START SUPPLIED RECORDS
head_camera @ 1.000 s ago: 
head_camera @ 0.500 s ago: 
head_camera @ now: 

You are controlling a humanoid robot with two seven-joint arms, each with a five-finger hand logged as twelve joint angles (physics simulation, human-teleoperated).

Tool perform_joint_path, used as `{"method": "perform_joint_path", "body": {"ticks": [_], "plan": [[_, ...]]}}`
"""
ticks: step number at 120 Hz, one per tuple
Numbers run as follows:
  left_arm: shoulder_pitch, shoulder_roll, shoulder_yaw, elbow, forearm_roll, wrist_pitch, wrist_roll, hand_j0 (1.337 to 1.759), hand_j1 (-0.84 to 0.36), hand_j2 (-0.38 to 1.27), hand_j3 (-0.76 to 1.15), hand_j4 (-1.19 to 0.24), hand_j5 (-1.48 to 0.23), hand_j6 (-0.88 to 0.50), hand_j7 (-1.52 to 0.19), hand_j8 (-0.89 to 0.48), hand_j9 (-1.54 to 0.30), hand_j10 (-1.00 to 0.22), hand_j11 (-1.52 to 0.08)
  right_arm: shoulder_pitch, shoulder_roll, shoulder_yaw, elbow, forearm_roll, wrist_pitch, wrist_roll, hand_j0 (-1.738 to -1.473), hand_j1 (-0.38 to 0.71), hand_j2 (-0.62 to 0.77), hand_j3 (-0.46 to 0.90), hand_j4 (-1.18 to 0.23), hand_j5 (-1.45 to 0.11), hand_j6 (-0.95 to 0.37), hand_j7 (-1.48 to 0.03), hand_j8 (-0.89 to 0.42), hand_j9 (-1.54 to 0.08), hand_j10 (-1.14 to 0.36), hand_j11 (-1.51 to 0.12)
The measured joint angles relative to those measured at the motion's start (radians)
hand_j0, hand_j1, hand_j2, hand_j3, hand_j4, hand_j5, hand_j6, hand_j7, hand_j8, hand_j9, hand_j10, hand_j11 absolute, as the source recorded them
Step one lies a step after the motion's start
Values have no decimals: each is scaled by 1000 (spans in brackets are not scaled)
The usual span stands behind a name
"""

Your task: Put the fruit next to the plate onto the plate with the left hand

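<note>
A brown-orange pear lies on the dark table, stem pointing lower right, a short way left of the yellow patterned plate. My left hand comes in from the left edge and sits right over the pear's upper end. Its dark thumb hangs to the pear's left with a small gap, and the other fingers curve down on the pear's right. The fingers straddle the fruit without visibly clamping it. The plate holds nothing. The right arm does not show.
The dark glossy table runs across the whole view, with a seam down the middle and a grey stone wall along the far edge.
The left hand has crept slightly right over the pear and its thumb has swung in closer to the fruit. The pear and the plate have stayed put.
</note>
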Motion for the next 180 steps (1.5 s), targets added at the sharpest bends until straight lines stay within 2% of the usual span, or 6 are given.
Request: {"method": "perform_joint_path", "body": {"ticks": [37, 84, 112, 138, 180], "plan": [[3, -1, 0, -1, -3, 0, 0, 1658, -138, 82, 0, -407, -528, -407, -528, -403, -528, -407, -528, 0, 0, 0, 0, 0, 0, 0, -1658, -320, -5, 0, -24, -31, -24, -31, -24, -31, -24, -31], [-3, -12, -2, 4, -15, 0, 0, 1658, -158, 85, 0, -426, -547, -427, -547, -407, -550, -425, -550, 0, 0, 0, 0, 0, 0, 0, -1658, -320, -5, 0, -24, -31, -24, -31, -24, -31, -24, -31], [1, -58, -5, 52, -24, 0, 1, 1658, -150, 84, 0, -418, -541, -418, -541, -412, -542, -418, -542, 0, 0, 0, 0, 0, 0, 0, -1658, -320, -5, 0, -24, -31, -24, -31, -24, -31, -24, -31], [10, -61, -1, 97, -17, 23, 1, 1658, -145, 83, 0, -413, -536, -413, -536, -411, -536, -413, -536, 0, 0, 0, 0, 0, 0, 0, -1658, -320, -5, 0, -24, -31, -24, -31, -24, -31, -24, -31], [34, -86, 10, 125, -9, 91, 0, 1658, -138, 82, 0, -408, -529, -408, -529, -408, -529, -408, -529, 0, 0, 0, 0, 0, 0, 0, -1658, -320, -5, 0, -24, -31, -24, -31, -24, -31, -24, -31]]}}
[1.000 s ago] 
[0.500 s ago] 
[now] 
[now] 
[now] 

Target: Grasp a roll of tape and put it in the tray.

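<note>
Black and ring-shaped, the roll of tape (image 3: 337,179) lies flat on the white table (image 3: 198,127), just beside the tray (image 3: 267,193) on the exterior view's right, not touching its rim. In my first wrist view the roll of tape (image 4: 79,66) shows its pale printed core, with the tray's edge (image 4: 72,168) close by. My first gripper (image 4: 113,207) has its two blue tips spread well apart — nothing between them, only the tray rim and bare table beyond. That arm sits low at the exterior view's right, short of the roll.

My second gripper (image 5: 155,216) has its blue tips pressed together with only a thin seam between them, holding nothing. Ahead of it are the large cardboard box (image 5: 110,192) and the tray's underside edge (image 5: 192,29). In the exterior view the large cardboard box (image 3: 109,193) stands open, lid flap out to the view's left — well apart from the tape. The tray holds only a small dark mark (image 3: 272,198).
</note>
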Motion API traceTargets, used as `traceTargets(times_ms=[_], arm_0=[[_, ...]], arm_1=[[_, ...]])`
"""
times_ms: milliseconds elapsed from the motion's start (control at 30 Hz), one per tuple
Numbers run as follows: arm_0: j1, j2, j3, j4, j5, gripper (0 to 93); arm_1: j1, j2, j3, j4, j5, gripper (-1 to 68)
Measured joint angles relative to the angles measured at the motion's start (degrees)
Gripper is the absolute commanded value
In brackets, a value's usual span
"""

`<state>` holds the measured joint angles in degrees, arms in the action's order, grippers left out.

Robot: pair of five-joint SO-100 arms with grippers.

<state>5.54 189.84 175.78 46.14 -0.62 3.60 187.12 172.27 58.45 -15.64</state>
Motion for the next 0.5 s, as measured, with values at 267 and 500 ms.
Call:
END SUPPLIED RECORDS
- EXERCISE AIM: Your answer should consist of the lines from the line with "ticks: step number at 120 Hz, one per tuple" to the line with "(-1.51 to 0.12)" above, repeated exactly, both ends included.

- RESULT FOR THIS EXERCISE:
ticks: step number at 120 Hz, one per tuple
Numbers run as follows:
  left_arm: shoulder_pitch, shoulder_roll, shoulder_yaw, elbow, forearm_roll, wrist_pitch, wrist_roll, hand_j0 (1.337 to 1.759), hand_j1 (-0.84 to 0.36), hand_j2 (-0.38 to 1.27), hand_j3 (-0.76 to 1.15), hand_j4 (-1.19 to 0.24), hand_j5 (-1.48 to 0.23), hand_j6 (-0.88 to 0.50), hand_j7 (-1.52 to 0.19), hand_j8 (-0.89 to 0.48), hand_j9 (-1.54 to 0.30), hand_j10 (-1.00 to 0.22), hand_j11 (-1.52 to 0.08)
  right_arm: shoulder_pitch, shoulder_roll, shoulder_yaw, elbow, forearm_roll, wrist_pitch, wrist_roll, hand_j0 (-1.738 to -1.473), hand_j1 (-0.38 to 0.71), hand_j2 (-0.62 to 0.77), hand_j3 (-0.46 to 0.90), hand_j4 (-1.18 to 0.23), hand_j5 (-1.45 to 0.11), hand_j6 (-0.95 to 0.37), hand_j7 (-1.48 to 0.03), hand_j8 (-0.89 to 0.42), hand_j9 (-1.54 to 0.08), hand_j10 (-1.14 to 0.36), hand_j11 (-1.51 to 0.12)

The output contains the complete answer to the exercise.